Gitlab CI pulling from Gitlab Container Registry when logged in breaks pulls from same project when logged in user has no access
This is a bit of an odd one and I'm not really sure if it's really a bug or a feature request so I've dispensed with the template here.
We've just started using the Gitlab Container Registry for managing some CI only images (we're using AWS' ECR for deployable images to production) and I've ran into an odd situation.
We had one project pushing an image (imageA) to its own project namespace and then using it as part of a service in a following stage which works really nicely without needing to login at all on the runner to be able to access the image presumably because it's in the project's namespace so the job doesn't need anything.
We then had a requirement for a project to be able to pull a shared Docker image (imageB) from another namespace which failed without logging the runner in. Creating a user with a read_registry
token, adding them to the project with the shared Docker image in the project's namespace and then running docker login -u docker -p ${APITOKEN} registry.gitlab.example.com
then allows the runner to pull the image nicely.

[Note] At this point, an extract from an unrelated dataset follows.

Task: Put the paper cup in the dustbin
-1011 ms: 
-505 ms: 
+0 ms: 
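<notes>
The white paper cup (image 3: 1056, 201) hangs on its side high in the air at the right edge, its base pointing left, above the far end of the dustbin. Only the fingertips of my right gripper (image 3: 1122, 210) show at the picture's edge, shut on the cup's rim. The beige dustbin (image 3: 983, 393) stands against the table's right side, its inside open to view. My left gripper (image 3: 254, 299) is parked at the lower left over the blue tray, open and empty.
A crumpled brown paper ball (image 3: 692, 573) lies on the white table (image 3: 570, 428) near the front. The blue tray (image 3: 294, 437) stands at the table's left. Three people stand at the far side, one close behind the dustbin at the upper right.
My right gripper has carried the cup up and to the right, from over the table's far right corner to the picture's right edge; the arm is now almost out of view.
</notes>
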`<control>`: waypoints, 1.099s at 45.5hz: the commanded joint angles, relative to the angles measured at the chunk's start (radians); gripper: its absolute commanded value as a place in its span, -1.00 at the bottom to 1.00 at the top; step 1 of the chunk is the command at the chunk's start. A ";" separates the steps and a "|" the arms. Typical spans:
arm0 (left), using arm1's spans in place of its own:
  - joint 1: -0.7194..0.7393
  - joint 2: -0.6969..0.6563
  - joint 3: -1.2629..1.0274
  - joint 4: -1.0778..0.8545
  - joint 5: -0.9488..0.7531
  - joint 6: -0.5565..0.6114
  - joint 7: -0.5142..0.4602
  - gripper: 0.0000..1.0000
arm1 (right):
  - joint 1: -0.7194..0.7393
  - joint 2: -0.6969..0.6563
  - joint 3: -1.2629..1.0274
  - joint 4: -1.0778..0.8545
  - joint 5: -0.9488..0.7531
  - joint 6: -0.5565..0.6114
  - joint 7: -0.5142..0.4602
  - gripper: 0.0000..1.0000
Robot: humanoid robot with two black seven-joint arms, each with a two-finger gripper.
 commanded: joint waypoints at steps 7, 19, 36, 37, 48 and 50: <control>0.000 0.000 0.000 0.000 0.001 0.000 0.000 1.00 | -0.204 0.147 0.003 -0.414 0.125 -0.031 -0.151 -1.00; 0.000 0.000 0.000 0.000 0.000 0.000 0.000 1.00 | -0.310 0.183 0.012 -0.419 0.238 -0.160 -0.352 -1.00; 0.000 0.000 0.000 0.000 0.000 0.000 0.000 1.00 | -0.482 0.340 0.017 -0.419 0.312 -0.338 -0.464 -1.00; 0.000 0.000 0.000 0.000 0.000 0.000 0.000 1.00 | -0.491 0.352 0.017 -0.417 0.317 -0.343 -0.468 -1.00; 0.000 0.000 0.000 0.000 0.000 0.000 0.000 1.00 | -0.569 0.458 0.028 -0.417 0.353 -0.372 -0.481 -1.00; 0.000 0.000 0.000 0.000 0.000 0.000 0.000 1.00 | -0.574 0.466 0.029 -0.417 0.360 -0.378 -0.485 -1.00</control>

Unfortunately as soon as I ran the docker login
command it broke the first set of tests as they were now unable to pull imageA as a service. Running docker logout registry.gitlab.example.com
then allows for imageA to be pulled again by the first job but then obviously breaks the pulling of imageB
in the second job.
Adding the user that is logged in via docker login
to the first project fixes things so they work in both projects but it's less than ideal to have to do this (and seriously confusing when it worked without it before).
Ideally it would be good that if pulling an image in the project's namespace it still injects whatever creds it's using when you haven't logged the user into the registry so that would naturally override the logged in user and makes sense as this is what you'd have if you hadn't bothered to login anyway.